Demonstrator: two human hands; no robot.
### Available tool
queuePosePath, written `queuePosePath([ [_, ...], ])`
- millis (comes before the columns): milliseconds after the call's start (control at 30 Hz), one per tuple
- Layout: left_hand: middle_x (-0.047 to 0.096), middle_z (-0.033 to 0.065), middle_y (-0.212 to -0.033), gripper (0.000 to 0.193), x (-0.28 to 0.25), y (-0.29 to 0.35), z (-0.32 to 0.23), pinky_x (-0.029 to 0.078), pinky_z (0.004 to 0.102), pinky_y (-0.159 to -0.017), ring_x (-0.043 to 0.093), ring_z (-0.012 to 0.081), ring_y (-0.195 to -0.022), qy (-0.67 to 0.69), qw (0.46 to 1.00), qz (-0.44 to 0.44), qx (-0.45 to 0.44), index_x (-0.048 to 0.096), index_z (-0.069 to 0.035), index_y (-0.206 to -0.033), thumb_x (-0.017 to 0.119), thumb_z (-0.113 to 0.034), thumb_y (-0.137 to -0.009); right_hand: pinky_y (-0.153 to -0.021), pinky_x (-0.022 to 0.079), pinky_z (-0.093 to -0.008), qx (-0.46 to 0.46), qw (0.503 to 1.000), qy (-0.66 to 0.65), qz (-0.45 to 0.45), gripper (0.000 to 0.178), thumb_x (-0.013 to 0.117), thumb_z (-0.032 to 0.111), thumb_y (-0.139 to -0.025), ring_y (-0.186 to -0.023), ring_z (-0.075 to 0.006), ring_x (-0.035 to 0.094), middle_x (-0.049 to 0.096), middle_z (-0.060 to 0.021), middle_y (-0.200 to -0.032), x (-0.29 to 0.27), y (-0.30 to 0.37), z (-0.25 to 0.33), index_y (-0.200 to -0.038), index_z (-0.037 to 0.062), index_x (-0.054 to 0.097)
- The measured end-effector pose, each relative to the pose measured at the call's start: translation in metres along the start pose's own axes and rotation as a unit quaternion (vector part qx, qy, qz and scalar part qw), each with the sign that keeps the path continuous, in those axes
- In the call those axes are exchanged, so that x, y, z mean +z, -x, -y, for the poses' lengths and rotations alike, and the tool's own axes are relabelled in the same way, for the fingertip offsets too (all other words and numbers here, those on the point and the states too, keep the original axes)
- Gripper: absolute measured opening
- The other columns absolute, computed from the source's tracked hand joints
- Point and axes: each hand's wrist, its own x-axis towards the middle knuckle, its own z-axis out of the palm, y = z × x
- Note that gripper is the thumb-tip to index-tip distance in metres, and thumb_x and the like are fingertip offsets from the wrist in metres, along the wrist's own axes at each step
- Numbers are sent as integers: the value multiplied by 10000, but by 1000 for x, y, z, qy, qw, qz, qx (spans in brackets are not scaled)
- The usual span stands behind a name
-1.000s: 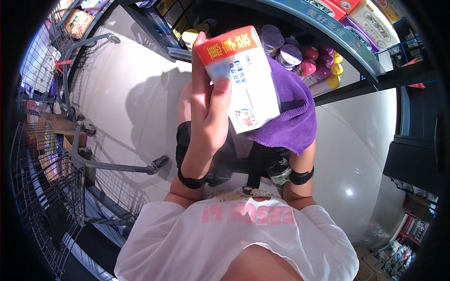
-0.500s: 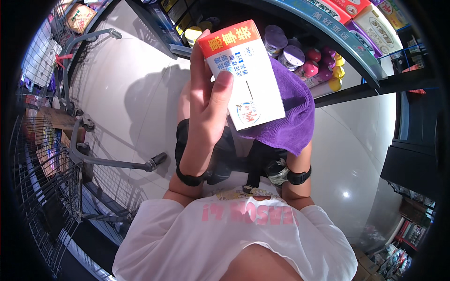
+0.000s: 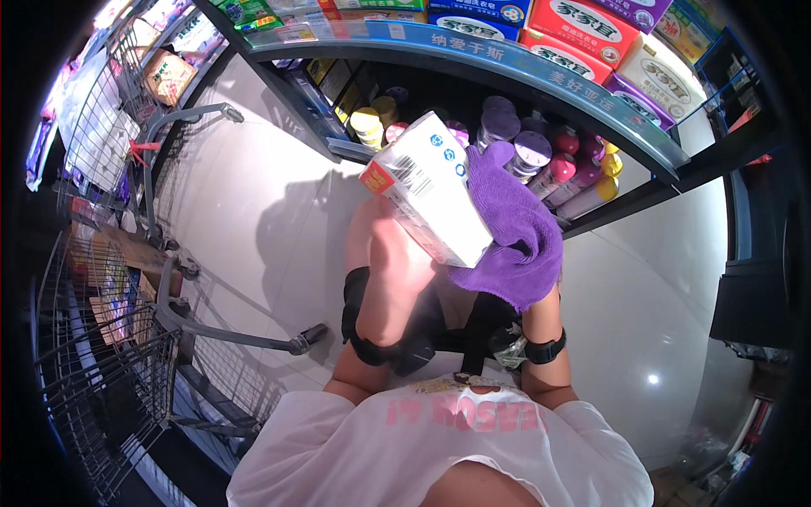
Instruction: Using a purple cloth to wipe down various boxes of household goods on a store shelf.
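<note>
My left hand [image 3: 395, 245] grips a white cardboard box [image 3: 443, 203] with an orange-red end. The box is tilted in front of me, with a barcode on the side turned up. A purple towel [image 3: 514, 245] drapes over my right hand and hides its fingers; only the right forearm [image 3: 543, 323] comes out below. One upper part of the towel lies against the right side of the box.
Ahead is a shelf unit whose blue-edged shelf [image 3: 473, 49] bears coloured packs. Purple-capped containers [image 3: 530, 152] and pink and yellow bottles [image 3: 583, 173] stand on its lower level. Wire shopping carts [image 3: 110, 338] line the left, their wheels on the pale tiled floor [image 3: 253, 228].
The box has been turned so another side, with the barcode, faces up. The towel has shifted up against the box's right side. My view has tilted up to show more of the shelf.
</note>
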Motion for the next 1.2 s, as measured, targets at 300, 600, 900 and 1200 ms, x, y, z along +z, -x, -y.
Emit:
queuePosePath([
  [300, 440, 145, -1129, 573, 11, -2, -10, 333, 411, -922, 455, 260, -1052, 6, 995, 100, -20, 276, 17, -1219, 548, -80, -725, -864, 379, -271, 114, 987, 8, -116, 398, 553, 88, -781, -968, -175, 470, 477, -78, -1080, -11, 27, -117, -1146, 22, 409],
  [600, 462, 122, -1081, 826, 34, -35, -39, 423, 299, -826, 503, 182, -975, -426, 871, 143, 198, 232, 12, -1240, 703, 22, -561, -969, 291, -395, 196, 833, -500, -132, 505, 277, 378, -888, -1155, -265, 361, 348, -126, -1270, 4, -29, 6, -1260, 36, 277],
  [900, 568, 127, -946, 635, 72, -28, -67, 456, 270, -749, 555, 168, -866, -381, 890, 245, 41, 390, 79, -1134, 721, -154, -644, -824, 412, -274, 142, 893, -402, -142, 462, 380, 231, -878, -1045, -199, 441, 378, -114, -1218, 49, -14, -4, -1262, 23, 233],
  [1200, 541, 146, -1018, 688, 84, -42, -87, 435, 280, -813, 538, 166, -926, -552, 781, 292, 16, 354, 49, -1199, 712, -168, -652, -783, 394, -254, 41, 990, 135, -30, 372, 534, 181, -743, -977, -190, 462, 472, -96, -1065, 56, -16, 43, -1061, 19, 429],
])
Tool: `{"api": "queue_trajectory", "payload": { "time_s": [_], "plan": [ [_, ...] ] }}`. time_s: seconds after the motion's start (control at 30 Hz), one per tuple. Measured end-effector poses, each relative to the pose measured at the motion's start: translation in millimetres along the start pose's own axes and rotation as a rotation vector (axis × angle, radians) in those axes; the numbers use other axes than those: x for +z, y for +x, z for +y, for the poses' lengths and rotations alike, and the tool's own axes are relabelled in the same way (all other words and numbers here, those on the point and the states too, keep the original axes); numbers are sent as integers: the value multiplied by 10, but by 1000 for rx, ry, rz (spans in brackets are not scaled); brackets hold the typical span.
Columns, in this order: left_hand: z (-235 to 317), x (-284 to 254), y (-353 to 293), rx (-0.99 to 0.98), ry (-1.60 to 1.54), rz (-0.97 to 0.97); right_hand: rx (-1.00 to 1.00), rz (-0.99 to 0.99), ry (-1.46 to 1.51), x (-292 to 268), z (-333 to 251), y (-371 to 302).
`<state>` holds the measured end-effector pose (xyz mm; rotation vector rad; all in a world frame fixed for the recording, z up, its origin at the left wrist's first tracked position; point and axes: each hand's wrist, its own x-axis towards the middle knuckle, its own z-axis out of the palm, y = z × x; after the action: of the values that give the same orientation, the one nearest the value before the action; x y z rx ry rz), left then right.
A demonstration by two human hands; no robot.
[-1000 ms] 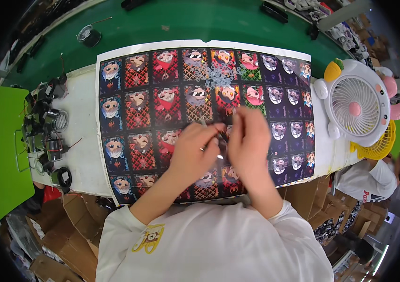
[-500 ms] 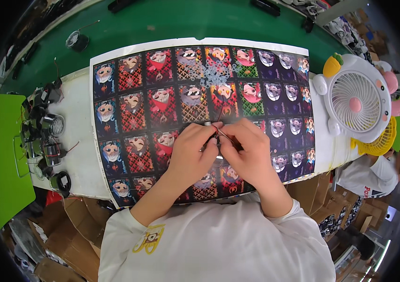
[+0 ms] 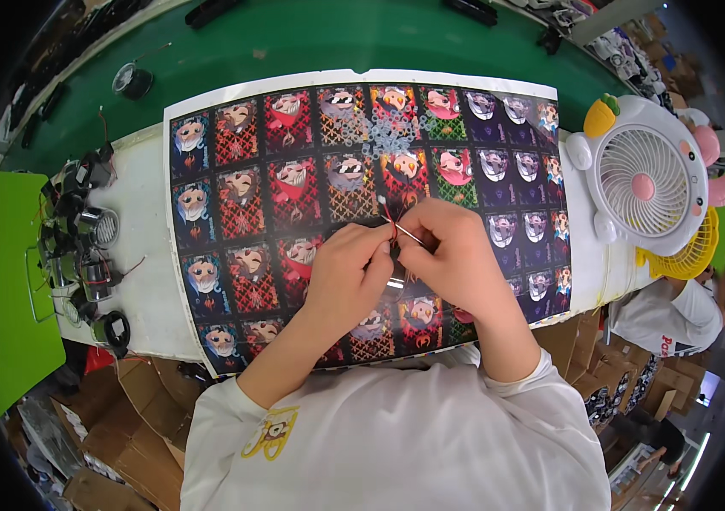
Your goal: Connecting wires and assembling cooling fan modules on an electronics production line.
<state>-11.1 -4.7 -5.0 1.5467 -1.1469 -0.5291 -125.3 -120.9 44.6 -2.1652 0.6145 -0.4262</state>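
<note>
Over the printed sheet, my left hand (image 3: 347,277) is closed, thumb and forefinger pinching a thin red and black wire pair (image 3: 392,220). A small white connector (image 3: 381,199) tips the wires beyond my fingers. Close by, my right hand (image 3: 452,255) is closed on a thin metal rod-like tool (image 3: 412,235), its point at the wires. Its exact kind is hard to make out. Below the fingertips shows a small silver motor-like part (image 3: 396,281), mostly covered by my hands. A loose pile of small clear plastic pieces (image 3: 388,132) lies farther up the sheet.
Several black motor units with wires (image 3: 94,277) crowd the table's left end. A white animal-shaped fan (image 3: 644,175) and a yellow fan grille (image 3: 693,247) stand at right. Beyond runs a green belt (image 3: 294,43) carrying a round unit (image 3: 132,81). Cardboard boxes (image 3: 137,409) sit below.
My right hand has shifted slightly up and right, with the tool now plainly visible. The white connector has come into sight above my fingers. On the belt, the round unit has moved slightly left.
</note>
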Motion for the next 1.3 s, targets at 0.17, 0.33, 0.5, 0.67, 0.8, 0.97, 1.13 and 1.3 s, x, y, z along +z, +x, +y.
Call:
{"api": "queue_trajectory", "payload": {
  "time_s": [0.17,0.33,0.5,0.67,0.8,0.97,1.13,1.3],
  "plan": [
    [88,-195,-79,-107,20,-17,314,72,361,-101,187,-92],
    [88,-678,128,33,315,36,318,399,-232,-530,1025,-341],
    [-23,-1172,1383,357,1030,179,277,425,-515,-493,1126,-363],
    [-965,-1331,2233,290,1363,75,246,390,-528,-338,1068,-237],
    [-916,-1413,2090,229,1299,206,193,413,-491,-359,1148,-259],
    [408,-1924,1326,346,407,218,227,445,-520,-414,1206,-229],
    [1531,-2296,-52,554,-160,335,221,448,-546,-399,1254,-214],
    [1695,-2150,-593,824,-493,427,161,480,-613,-338,1232,-173]
  ]
}}
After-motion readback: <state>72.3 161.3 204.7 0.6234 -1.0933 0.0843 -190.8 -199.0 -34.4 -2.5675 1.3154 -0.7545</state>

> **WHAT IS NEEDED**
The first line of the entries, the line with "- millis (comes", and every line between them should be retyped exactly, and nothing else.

> **TASK RESULT**
Demonstrator: two human hands; no robot.
### Available tool
queuePosePath, written `queuePosePath([ [_, ...], ])`
- millis (comes before the columns): milliseconds after the call's start (control at 30 Hz), one per tuple

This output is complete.